Durant les années 1960-1970, les années de la Nouvelle Critique, au cours desquelles s'imposent le paradigme de la Culture comme Texte (Clifford Geertz) et la dichotomie entre Texte et Performance, la représentation théâtrale (dramatic performance), subordonnée à la primauté du texte, est conçue comme une «représentation» (au sens étymologique du mot) et une réitération du texte de la pièce. C'est à partir du moment où ce paradigme de la textualité et cette dichotomie sont remis en question que s'ouvre une nouvelle époque des Performance Studies centrées désormais sur les performances sans texte.

Position ambiguë de Roland Barthes

barthes_oeuvre_texte.pdf — Roland Barthes, De l'œuvre au texte [1971], repris dans ses Œuvres complètes, Paris, Seuil, Seconde édition 2002, Volume III, pp. 908-916. Dans ce texte magnifique mais daté, le Texte (ouvert) était à l'Œuvre (fermée) ce que pour nous aujourd'hui la Performance est au Texte.

Retour à Antonin Artaud

On redécouvre alors l'importance d'Antonin Artaud, premier théoricien de la théâtralité dans Le Théâtre et son double (1935). Voir sur Commediante.
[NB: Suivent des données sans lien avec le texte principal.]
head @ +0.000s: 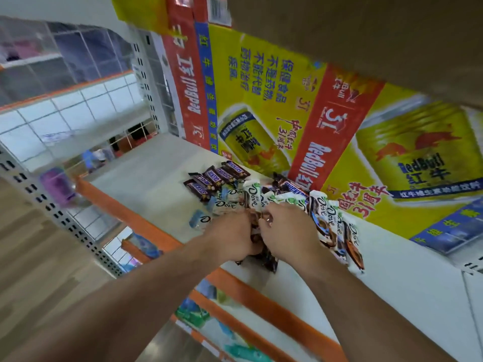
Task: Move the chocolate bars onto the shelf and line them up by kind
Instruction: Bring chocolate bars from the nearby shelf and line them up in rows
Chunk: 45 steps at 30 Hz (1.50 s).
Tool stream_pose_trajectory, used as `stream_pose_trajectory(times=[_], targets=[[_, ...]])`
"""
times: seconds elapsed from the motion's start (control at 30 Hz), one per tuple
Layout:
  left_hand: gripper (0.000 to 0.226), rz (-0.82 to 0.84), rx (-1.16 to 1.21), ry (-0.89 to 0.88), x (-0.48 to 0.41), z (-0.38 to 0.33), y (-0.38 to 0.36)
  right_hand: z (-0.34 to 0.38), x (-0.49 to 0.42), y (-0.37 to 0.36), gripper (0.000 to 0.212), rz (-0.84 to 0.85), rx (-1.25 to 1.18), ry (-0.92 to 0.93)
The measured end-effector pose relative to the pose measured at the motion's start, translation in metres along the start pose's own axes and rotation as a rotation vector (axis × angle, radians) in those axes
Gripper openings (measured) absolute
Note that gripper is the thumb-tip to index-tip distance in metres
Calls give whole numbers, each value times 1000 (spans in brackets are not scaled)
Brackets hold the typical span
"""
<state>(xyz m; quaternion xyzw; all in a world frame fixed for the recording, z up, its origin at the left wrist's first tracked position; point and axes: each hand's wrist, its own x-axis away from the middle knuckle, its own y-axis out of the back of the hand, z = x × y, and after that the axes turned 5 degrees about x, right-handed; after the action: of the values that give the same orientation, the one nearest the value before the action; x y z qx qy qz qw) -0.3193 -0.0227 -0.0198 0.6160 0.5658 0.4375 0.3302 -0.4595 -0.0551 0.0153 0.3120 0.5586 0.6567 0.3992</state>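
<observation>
Bright, even indoor light, soft shadows; wide-angle bending and motion blur smear the frame's edges.

A yellow-and-red Red Bull carton [274,100] stands at the back, with a plain brown cardboard surface [366,35] filling the upper right. A white perforated upright [52,212] crosses the wood-pattern floor [39,257]. Wire mesh panels [78,105] stand at left, and a blurred purple item [56,186] sits just beside the upright.

Left grip [231,235], right grip [288,231]; both curled
</observation>
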Motion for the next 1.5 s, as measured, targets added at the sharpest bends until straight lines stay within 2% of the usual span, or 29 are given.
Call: stream_pose_trajectory(times=[0.1,0.23,0.33,0.47,0.57,0.67,0.77,1.0,1.13,1.23,1.3,1.37,1.5], targets=[[30,22,27,-54,-2,0,4,6,-11,-4,24,-1,53,-6],[52,10,28,3,-2,0,0,11,-21,-6,22,5,119,-26],[46,32,25,27,-4,0,0,13,-25,-7,16,40,159,-24],[31,22,25,-17,-6,-4,1,14,-26,-6,26,71,167,-43],[24,-11,22,-52,-7,-6,-2,16,-25,-3,22,80,185,-55],[43,-28,6,-8,-7,-2,-4,19,-24,-3,31,85,225,-69],[41,-2,-38,4,-8,0,-3,22,-25,-4,39,95,271,-69],[39,12,26,27,-5,-3,-1,21,-25,7,12,162,241,-100],[35,26,54,30,-3,-5,2,18,-25,3,17,127,237,-94],[31,41,75,31,-4,-7,3,15,-26,-3,46,129,235,-75],[28,48,99,46,-5,-8,2,14,-26,-4,54,137,244,-62],[28,61,122,60,-5,-9,3,13,-28,-3,54,130,249,-56],[25,78,223,105,-8,-6,5,12,-32,1,36,117,194,-90]])
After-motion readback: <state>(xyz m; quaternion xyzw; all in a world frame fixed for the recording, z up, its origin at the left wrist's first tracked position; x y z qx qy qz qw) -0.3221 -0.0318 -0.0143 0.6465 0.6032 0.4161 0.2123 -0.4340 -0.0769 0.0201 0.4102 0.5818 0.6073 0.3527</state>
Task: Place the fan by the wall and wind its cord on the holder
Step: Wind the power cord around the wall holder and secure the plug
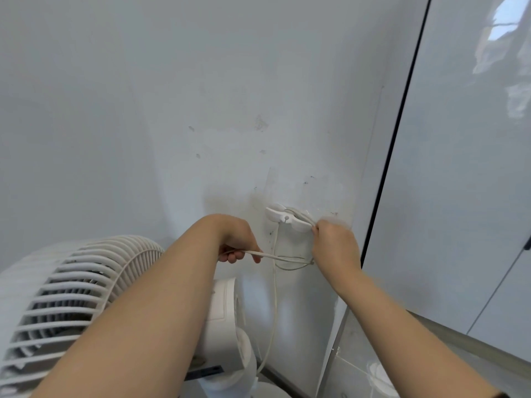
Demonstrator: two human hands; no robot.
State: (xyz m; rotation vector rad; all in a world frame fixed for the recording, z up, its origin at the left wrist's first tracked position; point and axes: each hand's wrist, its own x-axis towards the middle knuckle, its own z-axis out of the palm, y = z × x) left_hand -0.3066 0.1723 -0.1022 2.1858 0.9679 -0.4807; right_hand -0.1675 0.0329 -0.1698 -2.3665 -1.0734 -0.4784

Les critiques de la textualité fleurissent au début des années quatre-vingt, et comme le dit Worthen: “The principal object of this critique is Clifford Geertz’s work, notably the sense “that cultural forms can be treated as texts, as imaginative works built out of social materials” (see Geertz 1973:449)” (Worthen 2008: 10).